Documenting how to validate TOML with JSON schema #1038

ncoghlan · 2024-09-09T08:50:50Z

ncoghlan
Sep 9, 2024

(Inspired by #792, but as a discussion rather than an issue since I don't think it should even be a documentation proposal yet until there's an initial agreement that this is a good path to take)

Defining comprehensive data schemas is difficult (especially if they can reference each other), so using JSON Schema to validate TOML documents seems like a more pragmatic path forward than attempting to build a separate TOML-specific schema validation ecosystem.

A version of this idea is already implemented in taplo, which uses #:schema ./foo-schema.json comments to reference JSON schema documents: https://taplo.tamasfe.dev/configuration/directives.html#the-schema-directive

(While the Python standard library's tomllib module doesn't provide access to TOML comments, the feature is available by iterating over the body attribute of a tomlkit.TOMLDocument instance, allowing scanning for schema references using the same format as taplo)

Given a JSON schema reference, validating a TOML document against a JSON schema specification at runtime is going to be fairly straightforward: load the data from the TOML file, load the schema file into your preferred JSON schema validation library, and then check the data matches the schema.

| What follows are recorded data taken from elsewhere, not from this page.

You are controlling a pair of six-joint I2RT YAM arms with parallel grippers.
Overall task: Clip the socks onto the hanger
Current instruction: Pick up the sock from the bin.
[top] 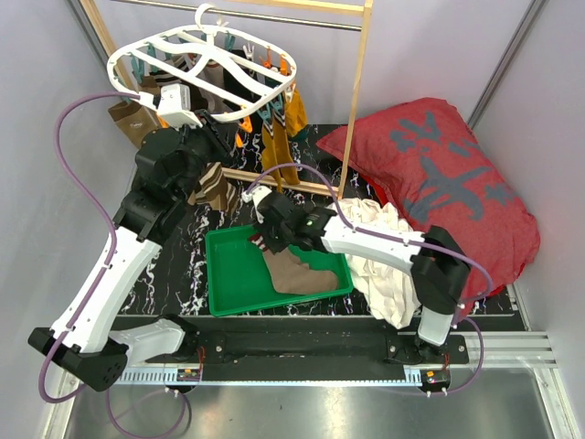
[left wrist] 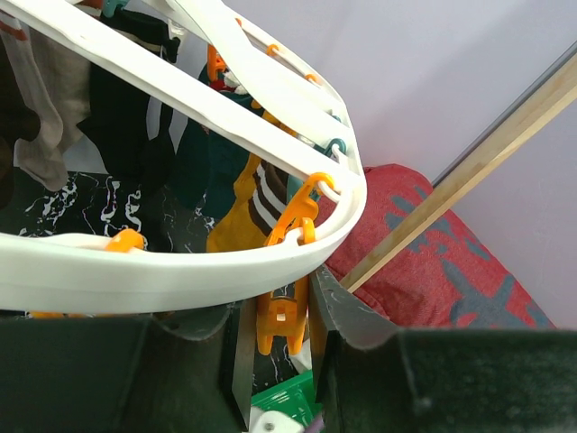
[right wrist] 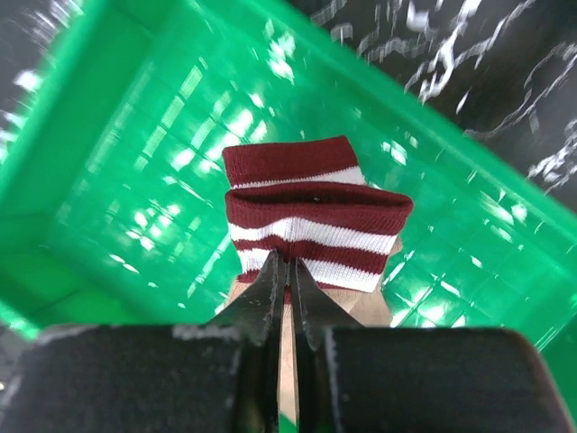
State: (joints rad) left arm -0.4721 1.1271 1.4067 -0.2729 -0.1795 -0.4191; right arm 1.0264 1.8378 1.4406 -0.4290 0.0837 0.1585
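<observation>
The white oval hanger (top: 201, 69) hangs from the rod at the back left, and several socks (top: 274, 137) are clipped under it. My left gripper (top: 233, 119) is at its front rim. In the left wrist view its fingers (left wrist: 279, 298) pinch an orange clip (left wrist: 281, 329) that hangs from the white rim (left wrist: 180, 271). A mustard striped sock (left wrist: 239, 207) hangs behind the clip. My right gripper (top: 265, 240) is shut on the maroon-and-white cuff (right wrist: 315, 225) of a tan sock (top: 297, 272) in the green tray (top: 228, 293). A brown striped sock (top: 213, 187) hangs beside my left arm.
A wooden rack post (top: 356, 101) stands right of the hanger. A big red cushion (top: 439, 174) and a white cloth (top: 384, 247) lie at the right. The green tray wall (right wrist: 135, 135) surrounds my right fingers (right wrist: 270, 289).
</observation>
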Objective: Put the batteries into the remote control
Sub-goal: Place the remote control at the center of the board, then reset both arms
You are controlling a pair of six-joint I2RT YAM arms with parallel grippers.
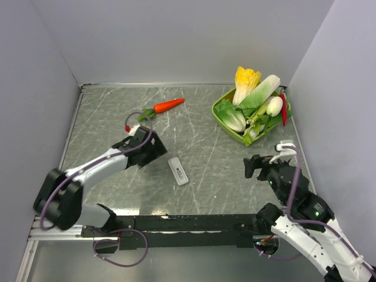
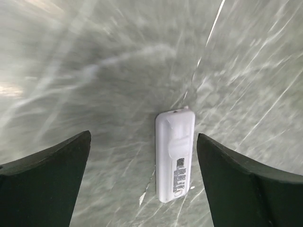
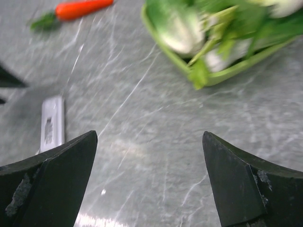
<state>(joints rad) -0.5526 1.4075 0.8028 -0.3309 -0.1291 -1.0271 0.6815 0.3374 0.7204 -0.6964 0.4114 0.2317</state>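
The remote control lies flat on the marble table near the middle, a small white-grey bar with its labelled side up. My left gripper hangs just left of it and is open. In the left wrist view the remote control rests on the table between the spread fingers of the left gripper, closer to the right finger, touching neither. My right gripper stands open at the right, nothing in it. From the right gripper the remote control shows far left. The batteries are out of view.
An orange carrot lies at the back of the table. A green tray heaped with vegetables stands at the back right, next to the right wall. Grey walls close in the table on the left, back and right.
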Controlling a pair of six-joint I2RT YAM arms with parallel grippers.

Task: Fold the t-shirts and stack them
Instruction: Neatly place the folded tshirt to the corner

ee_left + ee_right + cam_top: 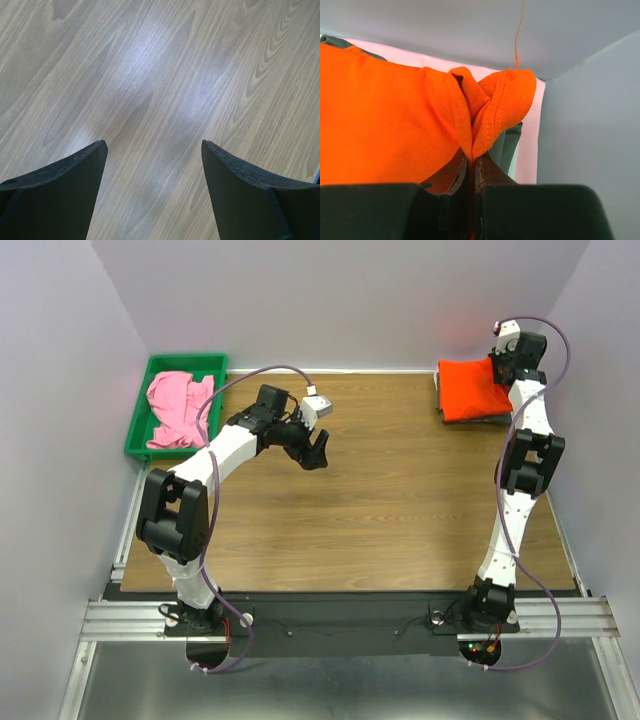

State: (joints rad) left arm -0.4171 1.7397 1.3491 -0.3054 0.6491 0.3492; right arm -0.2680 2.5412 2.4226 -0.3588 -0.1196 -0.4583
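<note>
A folded bright orange t-shirt (470, 388) lies at the far right corner of the table, on top of a dark grey t-shirt (497, 419) whose edge shows beneath it. My right gripper (497, 364) is shut on a bunched hem of the orange t-shirt (395, 125); the jaws pinch the cloth at the right gripper (471, 159). A crumpled light pink t-shirt (176, 408) lies in the green tray (144, 399) at the far left. My left gripper (316, 447) hangs open over bare wood; the left gripper (154, 145) holds nothing.
Grey walls enclose the table on the left, back and right. The right wall (590, 150) stands close beside the right gripper. Pink and dark grey cloth (507, 145) show behind the orange hem. The wooden tabletop (400, 500) spreads between the arms.
</note>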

What's missing is a clear explanation of how the different pieces of a TOML document map to different concepts in JSON schema, since the two specifications sometimes use different terminology for the same things, and there are some features of TOML that need to be skipped if you want the data read from the document to validate as JSON at all (let alone against a specific schema).

The TOML mapping for the basic JSON Schema types is straightforward (TOML type -> JSON type):

overall TOML document -> object
string -> string
float -> number
integer -> integer
table (including inline tables) -> object
array -> array
array of tables -> array of object specifications
boolean -> boolean
omitting optional keys from a document or table -> either null or omission from the schema's required properties (depending on the default value used when a key is missing)

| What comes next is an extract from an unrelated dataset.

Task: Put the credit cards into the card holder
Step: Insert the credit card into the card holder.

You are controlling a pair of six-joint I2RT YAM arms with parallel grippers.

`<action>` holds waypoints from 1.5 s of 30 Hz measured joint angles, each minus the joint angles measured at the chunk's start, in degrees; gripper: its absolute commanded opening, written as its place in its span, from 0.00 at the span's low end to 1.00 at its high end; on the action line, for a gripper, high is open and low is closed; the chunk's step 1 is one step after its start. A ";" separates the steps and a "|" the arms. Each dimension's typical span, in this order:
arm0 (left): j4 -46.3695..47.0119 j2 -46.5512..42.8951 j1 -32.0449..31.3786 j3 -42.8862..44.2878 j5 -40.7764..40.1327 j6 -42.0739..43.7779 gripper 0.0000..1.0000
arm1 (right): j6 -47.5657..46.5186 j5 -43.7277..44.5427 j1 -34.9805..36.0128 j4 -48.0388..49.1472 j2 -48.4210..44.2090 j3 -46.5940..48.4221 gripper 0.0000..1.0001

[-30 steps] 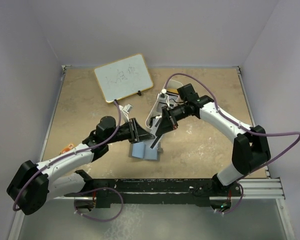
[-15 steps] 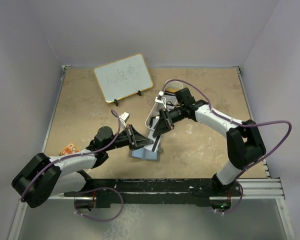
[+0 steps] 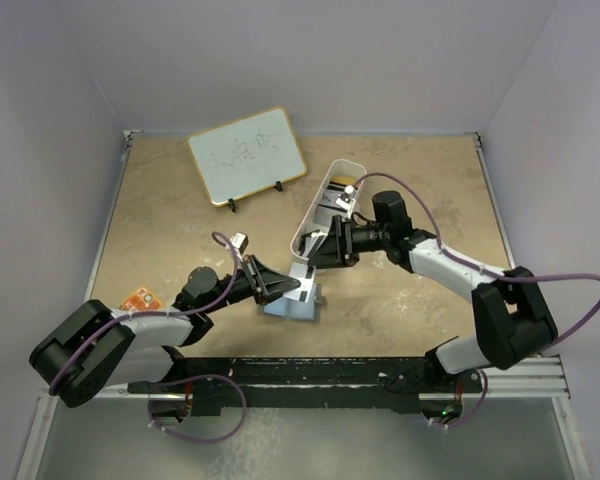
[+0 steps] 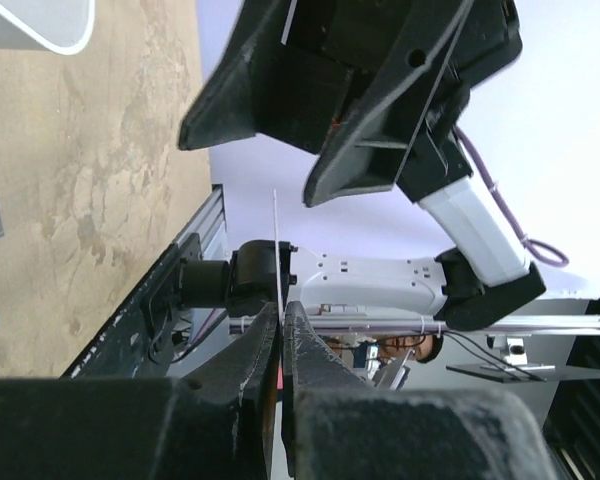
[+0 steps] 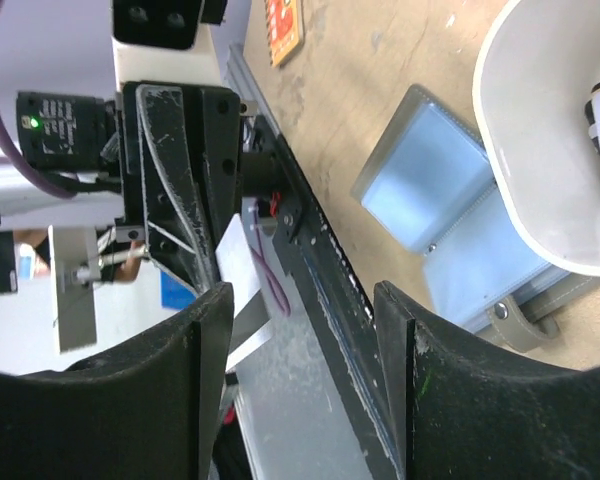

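Observation:
In the top view my left gripper [image 3: 272, 286] is shut on a white-grey credit card [image 3: 288, 284], which it holds just above the card holder [image 3: 292, 303]. The holder lies open with its light blue inside up. The left wrist view shows the card edge-on [image 4: 277, 240], sticking out between the shut left gripper's [image 4: 280, 308] jaws. My right gripper [image 3: 318, 250] stands open a little to the right of the card and holds nothing. In the right wrist view the open right gripper [image 5: 302, 296] faces the card [image 5: 235, 255], with the holder [image 5: 450, 220] beside it. More credit cards [image 3: 336, 196] lie in the tray.
A long white tray [image 3: 302, 228] lies just behind the holder, under the right arm. A whiteboard [image 3: 247, 155] stands at the back left. A small orange patterned board [image 3: 137, 298] lies at the near left. The metal rail [image 3: 380, 375] runs along the near edge.
The right gripper has opened, let go of the white card and drawn back to the right. The left gripper has shut on the card and now holds it alone.

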 measured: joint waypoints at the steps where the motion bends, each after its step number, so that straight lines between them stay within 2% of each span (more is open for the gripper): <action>1: -0.02 -0.09 0.00 -0.24 -0.50 0.02 0.00 | 1.77 1.68 0.00 1.33 -1.42 -1.09 0.61; 10: -2.84 -4.76 1.42 -2.60 -3.13 1.07 0.00 | 9.05 14.12 1.62 5.81 -9.35 -6.16 0.58; 16: -5.40 -7.52 1.46 -2.60 -3.76 2.01 0.00 | 17.77 17.20 6.32 15.19 -9.51 -13.14 0.48; 20: -6.60 -7.58 1.46 -2.62 -4.22 2.12 0.00 | 21.33 19.04 8.00 19.96 -9.53 -14.21 0.35; 24: -6.82 -7.58 1.46 -3.04 -4.66 2.25 0.00 | 23.76 20.39 8.66 24.46 -9.57 -15.63 0.10; 26: -7.37 -7.67 1.46 -3.56 -4.98 2.73 0.00 | 24.59 21.05 8.79 25.59 -9.57 -16.52 0.01; 31: -10.34 -8.02 1.55 -4.92 -5.84 5.33 0.00 | 26.12 21.51 9.46 29.44 -8.17 -18.86 0.00; 32: -10.99 -8.00 1.60 -4.96 -5.86 5.77 0.03 | 26.45 21.59 9.55 30.40 -7.45 -19.28 0.00; 36: -13.07 -7.30 1.97 -5.01 -5.90 7.21 0.29 | 27.12 21.97 10.14 33.55 -4.72 -20.04 0.00; 39: -17.55 -7.41 2.60 -5.01 -6.47 8.39 0.37 | 26.86 22.97 10.43 35.47 -3.91 -20.74 0.00; 41: -23.04 -8.81 2.80 -4.74 -7.72 10.03 0.38 | 25.99 23.91 10.58 35.52 -3.30 -21.09 0.00; 45: -43.04 -14.29 2.91 -0.39 -14.10 16.70 0.33 | 22.64 25.88 10.58 33.46 -0.76 -20.94 0.00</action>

All of the regular JSON schema features for these types can be applied to TOML documents, remembering that they apply to the parsed values, not the exact text as written into the TOML file (so things like the string quoting format or whether a table is inline or not don't matter).

Notable caveats and limitations for the basic types:

the TOML conversions of floating point NaN and infinity directly to the relevant floating point instances in the host language runtime will not validate as part of a standard float JSON schema field. To pass schema validation, nan and inf (and their positive and negative variants) need to be encoded as dual type ["float", "string"] fields rather than using the native float representations of the special values.
there's no TOML representation that allows for arrays to contain null values. The closest TOML has to a representation of null is "omit that key", which only applies to tables and the top level keys of a document.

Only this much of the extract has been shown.